◆ What to do ◆
Down to the last line, output the records below exactly.

◆ Records shown ◆
---
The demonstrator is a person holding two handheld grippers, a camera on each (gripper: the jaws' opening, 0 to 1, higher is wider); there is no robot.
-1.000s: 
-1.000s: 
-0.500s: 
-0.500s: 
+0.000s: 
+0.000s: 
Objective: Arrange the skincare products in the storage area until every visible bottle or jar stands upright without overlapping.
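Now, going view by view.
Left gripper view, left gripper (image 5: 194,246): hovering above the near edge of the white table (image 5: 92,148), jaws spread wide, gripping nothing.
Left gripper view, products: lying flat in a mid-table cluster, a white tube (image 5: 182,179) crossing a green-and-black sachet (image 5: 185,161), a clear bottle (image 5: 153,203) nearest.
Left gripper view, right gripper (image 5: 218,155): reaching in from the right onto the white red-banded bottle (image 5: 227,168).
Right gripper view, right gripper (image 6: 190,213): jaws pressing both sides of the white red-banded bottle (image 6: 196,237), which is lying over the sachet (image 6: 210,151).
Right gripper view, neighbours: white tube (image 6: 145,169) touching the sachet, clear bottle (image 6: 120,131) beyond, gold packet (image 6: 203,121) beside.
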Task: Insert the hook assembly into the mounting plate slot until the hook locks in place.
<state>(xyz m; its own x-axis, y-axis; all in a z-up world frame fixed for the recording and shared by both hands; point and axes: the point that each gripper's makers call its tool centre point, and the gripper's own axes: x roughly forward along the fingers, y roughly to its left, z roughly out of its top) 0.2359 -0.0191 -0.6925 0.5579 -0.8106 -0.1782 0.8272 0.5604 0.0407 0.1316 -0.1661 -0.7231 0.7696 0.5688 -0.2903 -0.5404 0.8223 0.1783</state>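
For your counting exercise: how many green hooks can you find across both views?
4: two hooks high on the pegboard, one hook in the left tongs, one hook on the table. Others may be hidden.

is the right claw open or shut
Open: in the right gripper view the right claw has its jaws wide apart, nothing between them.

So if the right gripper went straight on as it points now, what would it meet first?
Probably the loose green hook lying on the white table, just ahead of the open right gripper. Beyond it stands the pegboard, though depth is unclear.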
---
◆ Answer to the exercise ◆
The demonstrator is a person holding two handheld grippers, a camera on each (gripper: the jaws' opening, 0 to 1, higher is wider); there is no robot.
-1.000s: 
-1.000s: 
-0.500s: 
-0.500s: 
+0.000s: 
+0.000s: 
Objective: Arrange the skincare products in the storage area until every visible bottle or jar stands upright without overlapping.
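Now, going view by view.
Left gripper view, left gripper (image 5: 194,246): hovering above the near edge of the white table (image 5: 92,148), jaws spread wide, gripping nothing.
Left gripper view, products: lying flat in a mid-table cluster, a white tube (image 5: 182,179) crossing a green-and-black sachet (image 5: 185,161), a clear bottle (image 5: 153,203) nearest.
Left gripper view, right gripper (image 5: 218,155): reaching in from the right onto the white red-banded bottle (image 5: 227,168).
Right gripper view, right gripper (image 6: 190,213): jaws pressing both sides of the white red-banded bottle (image 6: 196,237), which is lying over the sachet (image 6: 210,151).
Right gripper view, neighbours: white tube (image 6: 145,169) touching the sachet, clear bottle (image 6: 120,131) beyond, gold packet (image 6: 203,121) beside.
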Task: Insert the hook assembly into the mounting plate slot until the hook locks in place.
<state>(xyz m; its own x-axis, y-axis; all in a z-up world frame fixed for the recording and shared by both hands; point and axes: the point that each gripper's makers call its tool centre point, and the gripper's own axes: x roughly forward along the fingers, y roughly to its left, z roughly out of its top) 0.2359 -0.0191 -0.6925 0.5579 -0.8106 -0.1782 0.8272 0.5604 0.0407 0.1316 -0.1661 -0.7231 0.7696 0.5688 -0.2903 -0.5404 0.8223 0.1783</state>
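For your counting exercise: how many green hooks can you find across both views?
4: two hooks high on the pegboard, one hook in the left tongs, one hook on the table. Others may be hidden.

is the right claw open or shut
Open: in the right gripper view the right claw has its jaws wide apart, nothing between them.

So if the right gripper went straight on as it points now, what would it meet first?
Probably the loose green hook lying on the white table, just ahead of the open right gripper. Beyond it stands the pegboard, though depth is unclear.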

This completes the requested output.